Я — историк, а не вуайерист, а потому из скромности не стал наблюдать за тем, как расцветает их страсть. Если бы Корвус обладал хоть толикой здравого смысла, то удовлетворился бы своей победой и больше никогда сюда не возвращался. Но бедняга попал в ловушку и продолжал встречаться с Констанцией, несмотря на всякий риск. В этой паре жили верность, любовь и преданность — чувства, столь редкие нынче. Она меня очаровала.
Стоял чудный день, я принимал солнечные ванны, выглядывая в маленькое окошко. Собор напоминает ящерицу с толстым брюхом, а контрфорсы походят на лапы. У подножия каждого виднеются маленькие домики, там, где некогда водосточные трубы в виде драконов склонялись над деревьями (а может, над городом, или что там раньше находилось). Теперь в них живут люди. Так было не всегда — когда-то солнце находилось под запретом. Корвусу и Констанции с детства не разрешалось выходить под открытое небо, а потому даже в расцвете юношеской красоты они казались бледными и грязными от дыма свечей и жировых ламп. Дневные лучи тогда видели только участники лесных экспедиций.

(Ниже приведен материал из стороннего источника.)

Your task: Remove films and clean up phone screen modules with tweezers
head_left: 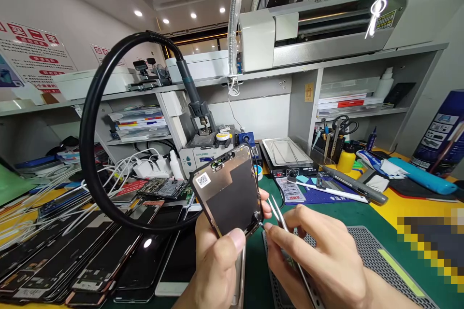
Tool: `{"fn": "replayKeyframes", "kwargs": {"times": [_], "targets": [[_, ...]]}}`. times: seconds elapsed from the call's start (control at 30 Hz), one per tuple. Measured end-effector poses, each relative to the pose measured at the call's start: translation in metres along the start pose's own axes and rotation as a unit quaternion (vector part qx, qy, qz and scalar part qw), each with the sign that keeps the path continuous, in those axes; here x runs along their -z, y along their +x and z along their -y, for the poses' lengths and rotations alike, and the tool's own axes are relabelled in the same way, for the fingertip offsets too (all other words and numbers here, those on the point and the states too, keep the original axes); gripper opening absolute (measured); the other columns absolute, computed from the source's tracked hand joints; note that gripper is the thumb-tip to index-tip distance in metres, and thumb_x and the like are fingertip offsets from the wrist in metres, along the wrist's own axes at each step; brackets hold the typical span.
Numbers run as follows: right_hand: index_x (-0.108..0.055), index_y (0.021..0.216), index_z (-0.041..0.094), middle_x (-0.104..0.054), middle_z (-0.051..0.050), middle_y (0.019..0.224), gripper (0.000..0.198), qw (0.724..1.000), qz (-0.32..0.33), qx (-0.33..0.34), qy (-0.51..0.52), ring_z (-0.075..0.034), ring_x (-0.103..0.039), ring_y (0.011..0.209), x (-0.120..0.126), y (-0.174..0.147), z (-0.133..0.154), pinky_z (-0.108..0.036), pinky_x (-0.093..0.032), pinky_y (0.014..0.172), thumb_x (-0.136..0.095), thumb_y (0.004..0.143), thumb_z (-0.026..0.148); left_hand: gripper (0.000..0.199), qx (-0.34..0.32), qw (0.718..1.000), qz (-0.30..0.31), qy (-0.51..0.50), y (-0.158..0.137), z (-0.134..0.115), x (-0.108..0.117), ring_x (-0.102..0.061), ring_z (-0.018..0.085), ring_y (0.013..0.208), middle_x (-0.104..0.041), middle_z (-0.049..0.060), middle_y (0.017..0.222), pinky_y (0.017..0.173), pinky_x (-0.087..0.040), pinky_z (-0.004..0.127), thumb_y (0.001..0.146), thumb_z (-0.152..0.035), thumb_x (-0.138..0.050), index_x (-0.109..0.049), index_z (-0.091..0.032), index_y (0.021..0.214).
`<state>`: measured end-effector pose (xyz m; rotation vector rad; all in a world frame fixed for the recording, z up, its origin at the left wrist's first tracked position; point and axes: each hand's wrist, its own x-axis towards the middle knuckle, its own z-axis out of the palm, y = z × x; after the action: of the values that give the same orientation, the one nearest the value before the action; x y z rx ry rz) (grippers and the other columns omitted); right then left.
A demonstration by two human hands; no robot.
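My left hand (221,260) is closed around a phone screen assembly (228,198), thumb on its lower edge and fingertips behind its right side. Tilted toward me, the screen's back shows a dark panel, a copper-toned border and a small white code label (203,180). A pair of metal tweezers (284,224) is gripped in my right hand (319,256), tips pointing up and left, slightly apart. My right fingertips come close to the screen's lower right corner; whether they pinch a small part there is unclear. Below lies a grey perforated mat (377,251).
Several phone screens (105,251) lie in a row at left. A thick black hose (87,120) arcs over them to a hot air station (203,152). Behind my hands stand a heating plate (288,154), a white pen-like tool (329,188), a yellow bottle (347,158) and a blue spray can (440,135).
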<state>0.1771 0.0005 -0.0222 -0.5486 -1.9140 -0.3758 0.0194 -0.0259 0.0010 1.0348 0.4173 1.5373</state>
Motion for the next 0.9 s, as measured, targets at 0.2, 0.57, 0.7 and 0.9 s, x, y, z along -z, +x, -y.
{"fn": "replayKeyframes", "kwargs": {"times": [0.2, 0.57, 0.7, 0.9], "targets": [[-0.073, 0.084, 0.01, -0.052, -0.006, 0.07, 0.008, 1.0, -0.007, 0.006, 0.011, -0.013, -0.035, 0.059, 0.0012, -0.0013, 0.0004, -0.025, -0.033, 0.049, -0.068, 0.079, 0.007, 0.037, -0.001, 0.999, 0.022, 0.033, 0.0023, -0.0006, 0.003, -0.064, 0.029, 0.1, -0.07, 0.006, 0.104, 0.095, -0.053, 0.048, 0.078, -0.024, -0.061, -0.073, -0.029, 0.113], [-0.073, 0.082, 0.01, -0.051, -0.006, 0.069, 0.008, 1.0, -0.004, 0.002, 0.0, -0.013, -0.036, 0.059, 0.0038, -0.0002, 0.0028, -0.025, -0.032, 0.049, -0.066, 0.08, 0.007, 0.035, -0.02, 0.999, -0.007, 0.029, 0.0004, 0.0024, -0.0018, -0.064, 0.028, 0.097, -0.071, 0.006, 0.103, 0.093, -0.053, 0.044, 0.078, -0.024, -0.06, -0.074, -0.026, 0.11], [-0.073, 0.083, 0.009, -0.051, -0.007, 0.07, 0.008, 1.0, 0.0, 0.007, 0.002, -0.014, -0.036, 0.059, 0.003, 0.0008, 0.0021, -0.025, -0.032, 0.049, -0.066, 0.079, 0.006, 0.037, -0.011, 1.0, -0.022, 0.014, -0.0018, 0.0027, -0.0029, -0.065, 0.028, 0.098, -0.071, 0.007, 0.104, 0.094, -0.053, 0.046, 0.078, -0.022, -0.06, -0.072, -0.026, 0.112], [-0.073, 0.083, 0.01, -0.051, -0.006, 0.069, 0.009, 1.0, -0.003, 0.003, 0.004, -0.014, -0.036, 0.059, 0.0009, 0.0005, 0.0033, -0.025, -0.032, 0.049, -0.065, 0.08, 0.006, 0.032, 0.001, 0.999, -0.033, 0.009, -0.0028, 0.0011, -0.0034, -0.065, 0.03, 0.1, -0.072, 0.007, 0.105, 0.094, -0.053, 0.048, 0.077, -0.024, -0.062, -0.073, -0.025, 0.107]]}}
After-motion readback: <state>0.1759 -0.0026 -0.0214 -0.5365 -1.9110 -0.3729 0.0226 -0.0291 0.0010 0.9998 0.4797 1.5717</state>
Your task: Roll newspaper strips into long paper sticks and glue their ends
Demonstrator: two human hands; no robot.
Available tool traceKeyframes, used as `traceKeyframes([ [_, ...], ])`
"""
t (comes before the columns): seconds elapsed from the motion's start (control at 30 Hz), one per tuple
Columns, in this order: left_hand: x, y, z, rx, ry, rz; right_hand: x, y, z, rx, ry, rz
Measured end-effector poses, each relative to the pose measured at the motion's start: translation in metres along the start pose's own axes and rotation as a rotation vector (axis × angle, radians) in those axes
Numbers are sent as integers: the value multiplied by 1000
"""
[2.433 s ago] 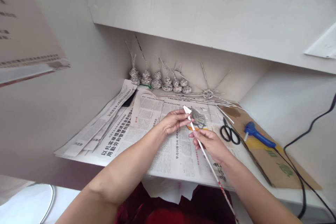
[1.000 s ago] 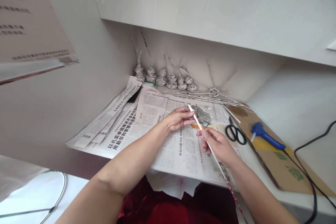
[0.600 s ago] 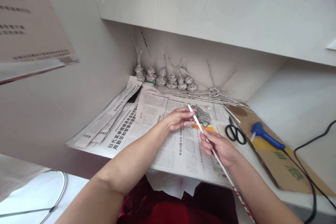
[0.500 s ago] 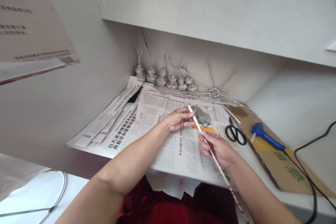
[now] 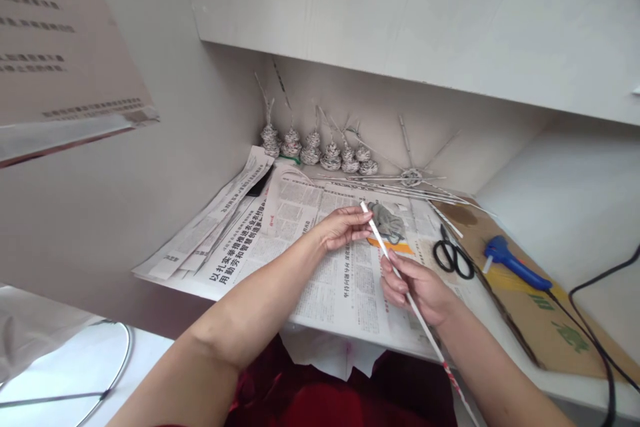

Подсмотрев тайное свидание молодых любовников, я забился в темный угол и на целый час погрузился в размышления, после чего решил проведать медного гиганта апостола Фому. Он был единственной человекообразной статуей, жившей в Соборе так высоко, и всегда носил с собой линейку, на которой создатели выгравировали его настоящее имя, — скульптуру выполнили по образу реконструктора Собора прошлых времен, архитектора Виолле-ле-Дюка. Фома знал здание лучше всех, и я им восхищался. Большинство чудовищ боялись его и по разным причинам избегали. Он был огромным, черным как ночь, испещренным хлопьями зелени, с лицом, искаженным от вечных раздумий. Фома ютился в деревянной хибаре у основания шпиля, буквально в двадцати метрах от того места, где я сейчас пишу эти строки, и думал о тех временах, о которых никто из нас ничего не знает. Возможно, он размышлял о радости и прошлой любви, скажут одни; другие же вспомнят о ноше, что легла на него теперь, когда Собор стал центром хаотического мира.